Returning the subclass in a UIViewController stati

2019-02-20 13:18发布

Consider a base UIViewController class...

class Rooms: UIViewController {
    class func instantiate()->Rooms {
    }

    static func make()->Rooms {
        let emplacedAndSetup = self.instantiate()
        // various kodes here
        // very likely put s.view somewhere
        return emplacedAndSetup
    }

    sundryOtherFunctionality()
}

(Note the self. before instantiate() which seems to be necessary to get "that" instantiator.)

Each subclass knows its own storyboard ID to how use to instantiateViewController:

class Dining: Rooms {
    override class func instantiate()->Dining { // returns a "Dining"
        let d = stbd.instantiateViewController(
            withIdentifier: "Some Specific Scene") as! Dining
        return d
    }
}
class Bath: Rooms {
    override class func instantiate()->Bath { // returns a "Bath"
        let b = stbd.instantiateViewController(
            withIdentifier: "Some Other Scene") as! Bath
        return b
    }
}

You can do this,

let d  = Dining.make()
let r  = Bath.make()

The only minor problem is, it returns the base class. BUT SEE BELOW. So in practice you have to

let d  = Dining.make() as! Dining
let r  = Bath.make() as! Bath

Is there a way to modify the static make so that indeed Dining.make() would return a Dining and Bath.make() would return a Bath?
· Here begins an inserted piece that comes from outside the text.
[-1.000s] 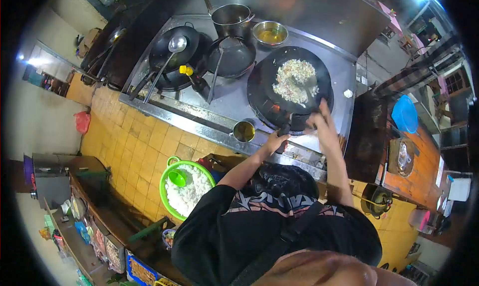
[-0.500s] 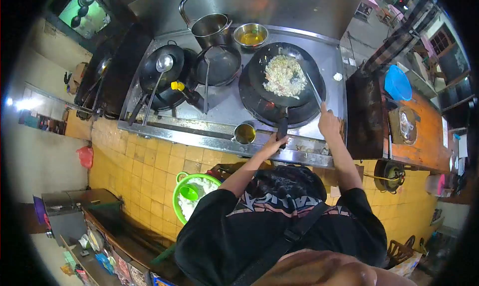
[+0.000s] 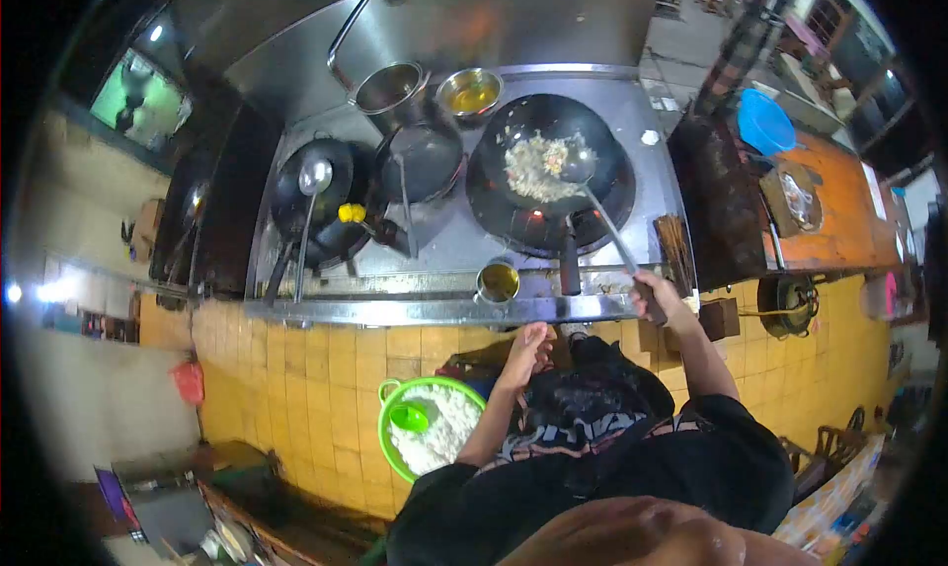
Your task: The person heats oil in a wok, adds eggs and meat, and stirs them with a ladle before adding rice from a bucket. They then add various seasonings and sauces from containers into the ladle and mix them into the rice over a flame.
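My right hand (image 3: 660, 297) is closed round the dark grip of a long metal ladle (image 3: 614, 232). The ladle's bowl rests in the wok (image 3: 602, 136), among pale rice-like food (image 3: 538, 171) with small orange bits. Toward me points the wok's handle (image 3: 570, 260), which no hand touches. My left hand (image 3: 530, 354) hovers just in front of the stove's front edge, fingers curled in, with nothing visible in them. Nearest to it are a metal cup of yellowish liquid (image 3: 498, 283) on the stove ledge and a green basket of white rice (image 3: 393, 450) below.
On the stove's left stand another wok (image 3: 286, 186) with a ladle (image 3: 315, 178) in it, a dark pan (image 3: 425, 176), a pot (image 3: 388, 89), a bowl of yellow liquid (image 3: 470, 94) and a yellow-capped bottle (image 3: 353, 213). A wooden table (image 3: 854, 196) bears a blue basin (image 3: 765, 121).
My left hand has let go of the wok handle and drawn back toward my body. The wok sits lower on the burner. My right hand has moved the ladle's bowl over the food.
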The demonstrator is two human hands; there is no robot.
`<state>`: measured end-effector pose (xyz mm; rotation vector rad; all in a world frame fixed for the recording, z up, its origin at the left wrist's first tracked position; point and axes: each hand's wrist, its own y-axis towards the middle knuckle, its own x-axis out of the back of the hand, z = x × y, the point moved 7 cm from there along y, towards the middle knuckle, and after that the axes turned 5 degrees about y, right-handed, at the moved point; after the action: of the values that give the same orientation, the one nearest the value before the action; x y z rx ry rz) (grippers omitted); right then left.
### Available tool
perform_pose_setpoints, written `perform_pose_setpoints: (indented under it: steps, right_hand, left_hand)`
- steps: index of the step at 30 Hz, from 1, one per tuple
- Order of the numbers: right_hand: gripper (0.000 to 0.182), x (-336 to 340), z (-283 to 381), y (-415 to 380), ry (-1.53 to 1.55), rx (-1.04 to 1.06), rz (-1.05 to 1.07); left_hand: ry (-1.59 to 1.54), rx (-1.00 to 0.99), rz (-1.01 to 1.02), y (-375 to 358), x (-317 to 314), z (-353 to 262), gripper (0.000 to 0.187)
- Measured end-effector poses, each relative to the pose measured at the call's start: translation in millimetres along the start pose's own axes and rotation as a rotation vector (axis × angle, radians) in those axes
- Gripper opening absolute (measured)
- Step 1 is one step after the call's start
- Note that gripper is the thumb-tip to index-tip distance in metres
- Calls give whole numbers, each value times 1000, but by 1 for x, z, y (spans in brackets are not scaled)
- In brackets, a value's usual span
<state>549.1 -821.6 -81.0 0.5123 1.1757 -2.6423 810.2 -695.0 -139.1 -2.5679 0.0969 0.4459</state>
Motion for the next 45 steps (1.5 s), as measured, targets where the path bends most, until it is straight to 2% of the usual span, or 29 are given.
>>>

( @Hamish has pointed out that one could use an init and Self pattern, Method that returns object of type which was called from However, I think that's not possible due to the instantiateViewController. )


So. Say you have code like

let d = Dining.make(blah blah)

in fact. At run time, d does become a "Dining", not a "Room"

that's fantastic.

But. If you do this in the IDE

let d:Dining = Dining.make(blah blah)

it fails - it thinks d is going to be a Room, not a Dining.
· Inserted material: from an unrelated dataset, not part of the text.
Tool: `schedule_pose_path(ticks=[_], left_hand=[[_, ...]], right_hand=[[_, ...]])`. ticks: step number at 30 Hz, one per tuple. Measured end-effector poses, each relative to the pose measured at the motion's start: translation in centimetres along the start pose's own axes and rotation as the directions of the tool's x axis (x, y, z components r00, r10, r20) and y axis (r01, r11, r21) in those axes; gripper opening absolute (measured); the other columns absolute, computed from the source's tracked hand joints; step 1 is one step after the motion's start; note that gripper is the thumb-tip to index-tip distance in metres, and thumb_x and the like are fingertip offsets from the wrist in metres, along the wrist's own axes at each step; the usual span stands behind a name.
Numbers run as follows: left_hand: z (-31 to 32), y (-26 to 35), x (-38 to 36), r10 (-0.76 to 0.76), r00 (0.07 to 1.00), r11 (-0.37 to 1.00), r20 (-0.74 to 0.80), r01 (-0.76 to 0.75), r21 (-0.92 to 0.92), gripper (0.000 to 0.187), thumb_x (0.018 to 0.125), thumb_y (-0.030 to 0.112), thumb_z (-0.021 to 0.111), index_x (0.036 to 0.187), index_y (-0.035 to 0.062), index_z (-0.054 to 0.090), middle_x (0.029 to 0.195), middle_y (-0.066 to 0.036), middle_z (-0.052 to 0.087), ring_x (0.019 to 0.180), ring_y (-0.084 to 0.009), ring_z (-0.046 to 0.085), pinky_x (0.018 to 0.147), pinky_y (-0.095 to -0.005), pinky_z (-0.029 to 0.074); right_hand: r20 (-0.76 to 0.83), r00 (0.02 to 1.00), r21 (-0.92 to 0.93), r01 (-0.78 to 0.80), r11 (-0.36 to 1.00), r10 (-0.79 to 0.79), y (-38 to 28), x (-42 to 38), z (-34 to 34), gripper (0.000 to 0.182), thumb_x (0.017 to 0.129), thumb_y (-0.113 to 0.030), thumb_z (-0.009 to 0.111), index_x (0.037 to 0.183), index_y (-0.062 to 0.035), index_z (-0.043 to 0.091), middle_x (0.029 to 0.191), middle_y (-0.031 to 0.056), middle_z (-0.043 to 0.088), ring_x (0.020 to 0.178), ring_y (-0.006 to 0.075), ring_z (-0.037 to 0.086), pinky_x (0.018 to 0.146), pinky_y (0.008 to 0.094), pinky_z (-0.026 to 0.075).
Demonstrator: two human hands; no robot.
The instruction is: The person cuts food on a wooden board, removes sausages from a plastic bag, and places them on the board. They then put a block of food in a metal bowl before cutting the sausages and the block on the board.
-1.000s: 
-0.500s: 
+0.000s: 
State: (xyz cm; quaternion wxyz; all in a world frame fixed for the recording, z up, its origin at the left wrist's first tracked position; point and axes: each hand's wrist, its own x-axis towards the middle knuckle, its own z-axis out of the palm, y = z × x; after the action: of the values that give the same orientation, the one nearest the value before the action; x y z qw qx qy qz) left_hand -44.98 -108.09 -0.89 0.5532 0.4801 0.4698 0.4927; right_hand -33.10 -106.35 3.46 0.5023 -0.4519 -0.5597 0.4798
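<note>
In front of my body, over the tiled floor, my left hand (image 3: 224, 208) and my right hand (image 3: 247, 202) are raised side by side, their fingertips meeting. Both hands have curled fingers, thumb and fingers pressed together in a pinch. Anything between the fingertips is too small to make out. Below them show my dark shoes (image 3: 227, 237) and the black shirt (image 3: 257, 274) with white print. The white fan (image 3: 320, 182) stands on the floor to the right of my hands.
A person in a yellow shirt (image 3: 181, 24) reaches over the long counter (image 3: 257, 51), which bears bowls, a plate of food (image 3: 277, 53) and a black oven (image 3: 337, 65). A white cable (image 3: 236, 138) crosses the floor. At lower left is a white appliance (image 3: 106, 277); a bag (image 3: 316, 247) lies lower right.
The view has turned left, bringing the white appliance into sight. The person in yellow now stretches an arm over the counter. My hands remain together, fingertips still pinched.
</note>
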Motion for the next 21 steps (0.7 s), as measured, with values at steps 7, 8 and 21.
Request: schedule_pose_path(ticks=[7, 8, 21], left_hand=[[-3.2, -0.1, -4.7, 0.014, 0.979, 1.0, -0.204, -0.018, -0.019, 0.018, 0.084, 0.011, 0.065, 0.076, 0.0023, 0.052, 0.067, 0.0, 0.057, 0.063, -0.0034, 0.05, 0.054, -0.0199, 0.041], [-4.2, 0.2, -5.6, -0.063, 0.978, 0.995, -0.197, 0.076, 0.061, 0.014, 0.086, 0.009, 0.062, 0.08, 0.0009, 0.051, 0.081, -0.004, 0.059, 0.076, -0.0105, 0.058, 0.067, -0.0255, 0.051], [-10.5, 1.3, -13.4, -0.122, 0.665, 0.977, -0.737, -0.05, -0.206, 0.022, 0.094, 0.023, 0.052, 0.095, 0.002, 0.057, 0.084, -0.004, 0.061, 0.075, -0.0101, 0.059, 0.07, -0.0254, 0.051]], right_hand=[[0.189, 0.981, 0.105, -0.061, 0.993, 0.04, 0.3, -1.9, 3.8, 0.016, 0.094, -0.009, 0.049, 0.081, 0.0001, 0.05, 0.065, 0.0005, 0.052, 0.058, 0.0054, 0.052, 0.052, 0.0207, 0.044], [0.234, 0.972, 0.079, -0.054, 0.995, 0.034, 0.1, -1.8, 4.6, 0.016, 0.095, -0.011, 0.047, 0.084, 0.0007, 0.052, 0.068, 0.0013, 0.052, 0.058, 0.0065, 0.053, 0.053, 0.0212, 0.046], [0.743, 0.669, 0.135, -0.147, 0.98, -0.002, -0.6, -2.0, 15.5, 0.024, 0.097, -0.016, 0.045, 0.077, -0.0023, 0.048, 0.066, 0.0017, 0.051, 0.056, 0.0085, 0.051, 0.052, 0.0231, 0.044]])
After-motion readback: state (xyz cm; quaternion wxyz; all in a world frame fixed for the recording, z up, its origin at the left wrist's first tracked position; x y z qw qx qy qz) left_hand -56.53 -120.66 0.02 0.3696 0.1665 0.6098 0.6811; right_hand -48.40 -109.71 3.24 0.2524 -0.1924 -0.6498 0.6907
So all your code has to look like this:

let d = Dining.make(blah blah) as! Dining

which sucks. How to fix?


Note just TBC the solution is to make the static a generic, rather as in MartinR's answer here https://stackoverflow.com/a/33200426/294884 Example code in answer below.

2条回答
趁早两清
2楼-- · 2019-02-20 13:36

You can do something like this.

class RoomBase: RoomProtocol {
    // things common to every room go here
    required init() {}
}

You can put in RoomBase all the stuff you want the other rooms to inherit.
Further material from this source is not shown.